▶ _TASK DETAILS_:
Among the entries below, how many lines have the string "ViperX" in them? Only the number should be given.

──────── INFORMATION PROVIDED ────────

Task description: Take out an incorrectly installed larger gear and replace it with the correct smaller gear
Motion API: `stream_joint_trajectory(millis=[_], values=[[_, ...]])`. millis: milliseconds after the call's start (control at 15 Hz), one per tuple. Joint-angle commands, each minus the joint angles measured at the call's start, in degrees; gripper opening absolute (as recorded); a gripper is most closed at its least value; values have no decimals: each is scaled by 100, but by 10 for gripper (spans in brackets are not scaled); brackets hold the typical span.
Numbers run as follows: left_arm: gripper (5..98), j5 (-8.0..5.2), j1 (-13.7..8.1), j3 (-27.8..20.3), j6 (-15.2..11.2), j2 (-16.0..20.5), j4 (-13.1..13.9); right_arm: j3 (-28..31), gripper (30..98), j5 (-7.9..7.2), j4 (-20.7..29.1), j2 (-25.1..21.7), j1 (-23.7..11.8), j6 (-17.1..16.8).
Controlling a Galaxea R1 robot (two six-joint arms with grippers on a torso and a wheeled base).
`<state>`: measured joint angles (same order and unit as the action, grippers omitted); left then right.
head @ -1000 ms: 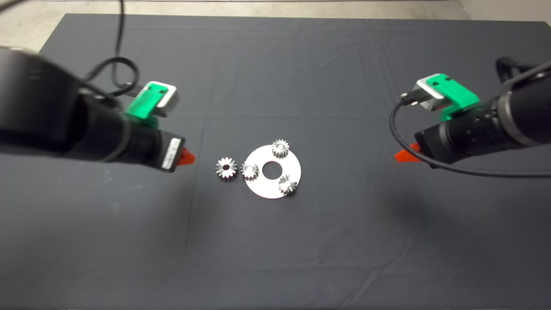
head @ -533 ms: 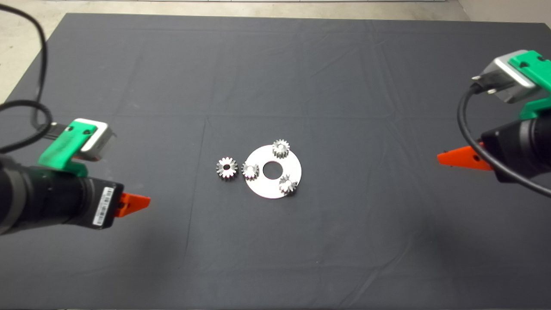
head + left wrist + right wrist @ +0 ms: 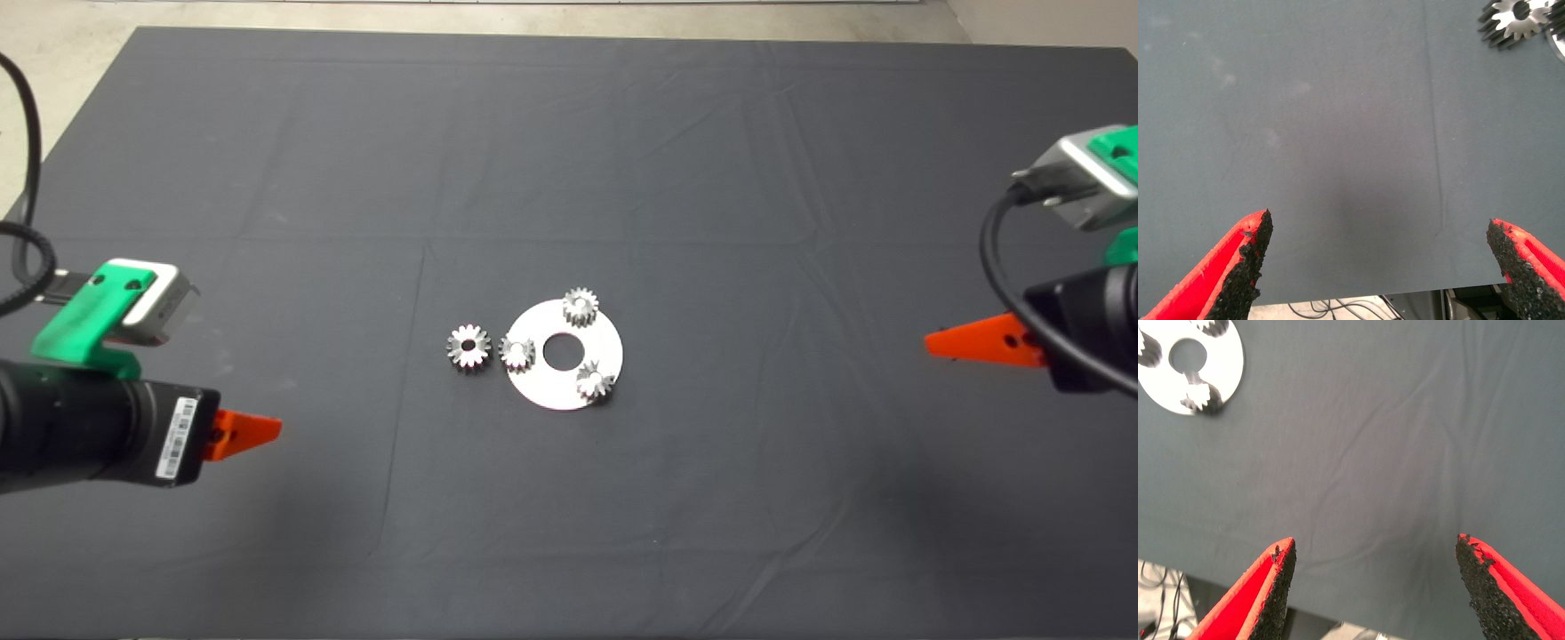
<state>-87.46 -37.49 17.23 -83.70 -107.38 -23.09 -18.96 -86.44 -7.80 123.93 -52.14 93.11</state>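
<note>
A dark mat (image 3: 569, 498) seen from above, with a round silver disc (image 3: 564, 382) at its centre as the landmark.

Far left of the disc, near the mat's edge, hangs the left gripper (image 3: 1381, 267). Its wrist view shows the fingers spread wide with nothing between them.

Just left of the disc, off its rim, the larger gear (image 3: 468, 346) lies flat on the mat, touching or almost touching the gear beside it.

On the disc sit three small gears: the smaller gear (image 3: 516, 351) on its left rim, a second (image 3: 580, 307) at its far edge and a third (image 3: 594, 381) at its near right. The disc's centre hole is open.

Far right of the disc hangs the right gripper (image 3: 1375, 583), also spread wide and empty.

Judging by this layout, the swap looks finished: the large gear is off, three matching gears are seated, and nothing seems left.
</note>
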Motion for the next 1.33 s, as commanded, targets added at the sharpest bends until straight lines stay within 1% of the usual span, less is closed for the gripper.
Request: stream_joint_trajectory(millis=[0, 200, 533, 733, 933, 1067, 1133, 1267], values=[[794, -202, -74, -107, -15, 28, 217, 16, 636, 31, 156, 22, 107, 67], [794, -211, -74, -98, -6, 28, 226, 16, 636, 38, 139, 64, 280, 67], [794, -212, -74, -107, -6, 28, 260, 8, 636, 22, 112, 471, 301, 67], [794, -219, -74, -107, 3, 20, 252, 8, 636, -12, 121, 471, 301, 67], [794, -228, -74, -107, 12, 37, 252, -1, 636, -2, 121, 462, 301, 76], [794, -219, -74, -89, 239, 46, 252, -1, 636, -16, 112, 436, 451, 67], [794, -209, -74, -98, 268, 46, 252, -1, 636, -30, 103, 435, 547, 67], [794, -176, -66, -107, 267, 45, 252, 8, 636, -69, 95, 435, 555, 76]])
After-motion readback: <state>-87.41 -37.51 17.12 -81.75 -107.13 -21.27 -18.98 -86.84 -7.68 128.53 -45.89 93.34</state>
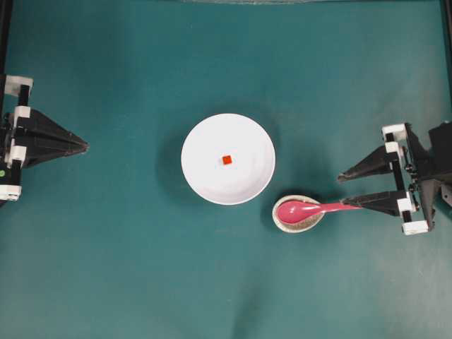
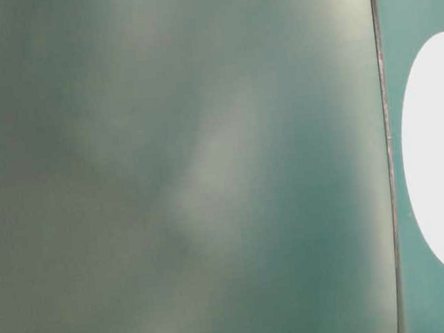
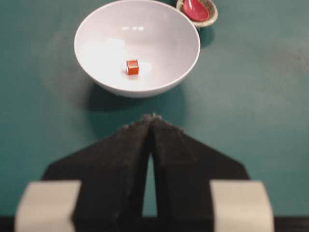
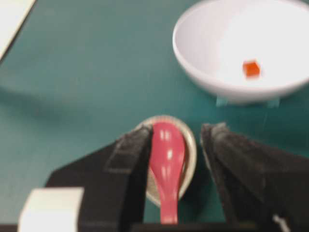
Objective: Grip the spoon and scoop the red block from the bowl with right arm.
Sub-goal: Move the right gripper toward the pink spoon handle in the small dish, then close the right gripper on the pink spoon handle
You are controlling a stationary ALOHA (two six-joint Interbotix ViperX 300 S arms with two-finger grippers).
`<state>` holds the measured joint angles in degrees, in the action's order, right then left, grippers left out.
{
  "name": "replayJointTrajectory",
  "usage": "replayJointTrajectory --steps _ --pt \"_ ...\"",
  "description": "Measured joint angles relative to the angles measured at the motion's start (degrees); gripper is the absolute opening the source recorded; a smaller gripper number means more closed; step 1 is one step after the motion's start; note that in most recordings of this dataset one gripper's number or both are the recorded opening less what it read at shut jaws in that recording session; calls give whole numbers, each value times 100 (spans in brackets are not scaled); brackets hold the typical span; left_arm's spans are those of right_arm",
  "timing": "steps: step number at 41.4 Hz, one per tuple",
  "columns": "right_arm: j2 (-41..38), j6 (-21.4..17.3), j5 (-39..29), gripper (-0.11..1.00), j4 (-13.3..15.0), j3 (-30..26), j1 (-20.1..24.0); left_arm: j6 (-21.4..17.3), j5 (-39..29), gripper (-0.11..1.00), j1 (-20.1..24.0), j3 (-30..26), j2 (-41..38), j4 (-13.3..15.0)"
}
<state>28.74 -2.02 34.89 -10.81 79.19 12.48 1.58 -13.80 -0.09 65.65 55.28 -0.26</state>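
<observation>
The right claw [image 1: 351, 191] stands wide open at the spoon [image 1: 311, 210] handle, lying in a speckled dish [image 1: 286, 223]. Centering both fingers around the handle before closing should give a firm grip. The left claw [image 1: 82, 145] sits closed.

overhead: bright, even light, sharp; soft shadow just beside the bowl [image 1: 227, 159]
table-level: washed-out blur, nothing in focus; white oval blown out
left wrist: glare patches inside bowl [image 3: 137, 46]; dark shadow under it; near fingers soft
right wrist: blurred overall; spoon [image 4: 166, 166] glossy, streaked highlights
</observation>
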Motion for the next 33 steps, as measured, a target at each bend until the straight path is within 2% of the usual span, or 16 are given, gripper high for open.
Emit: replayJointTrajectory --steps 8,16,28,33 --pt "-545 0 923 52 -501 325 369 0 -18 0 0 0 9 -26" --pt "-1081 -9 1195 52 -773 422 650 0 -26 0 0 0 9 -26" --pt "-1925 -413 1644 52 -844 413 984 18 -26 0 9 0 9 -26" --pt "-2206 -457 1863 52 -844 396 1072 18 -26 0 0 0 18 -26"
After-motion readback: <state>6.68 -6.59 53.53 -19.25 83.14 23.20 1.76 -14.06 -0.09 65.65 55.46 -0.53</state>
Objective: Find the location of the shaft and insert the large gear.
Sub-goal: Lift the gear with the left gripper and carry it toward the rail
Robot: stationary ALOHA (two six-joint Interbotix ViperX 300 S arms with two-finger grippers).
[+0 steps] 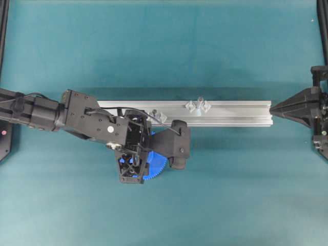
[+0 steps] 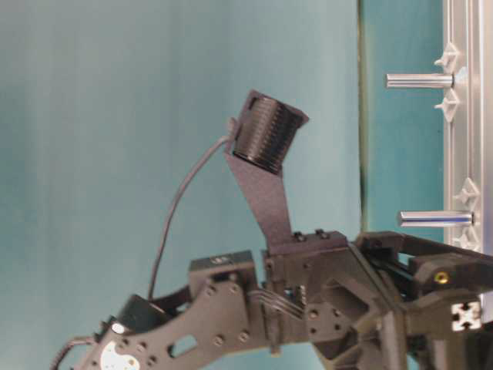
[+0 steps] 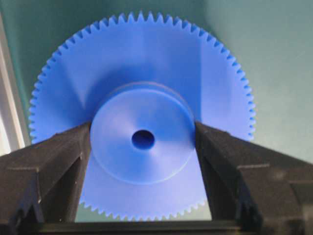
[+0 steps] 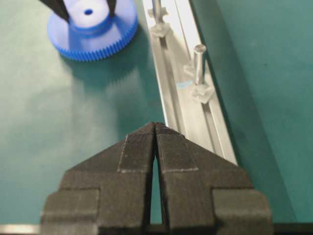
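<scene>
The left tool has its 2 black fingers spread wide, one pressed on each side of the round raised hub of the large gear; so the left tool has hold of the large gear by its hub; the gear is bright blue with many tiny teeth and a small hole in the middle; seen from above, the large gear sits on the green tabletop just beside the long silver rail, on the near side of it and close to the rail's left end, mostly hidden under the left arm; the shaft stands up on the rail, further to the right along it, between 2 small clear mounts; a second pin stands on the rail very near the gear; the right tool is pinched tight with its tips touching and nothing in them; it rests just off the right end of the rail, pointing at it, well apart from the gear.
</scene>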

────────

▶ _WRITTEN SOLUTION_:
2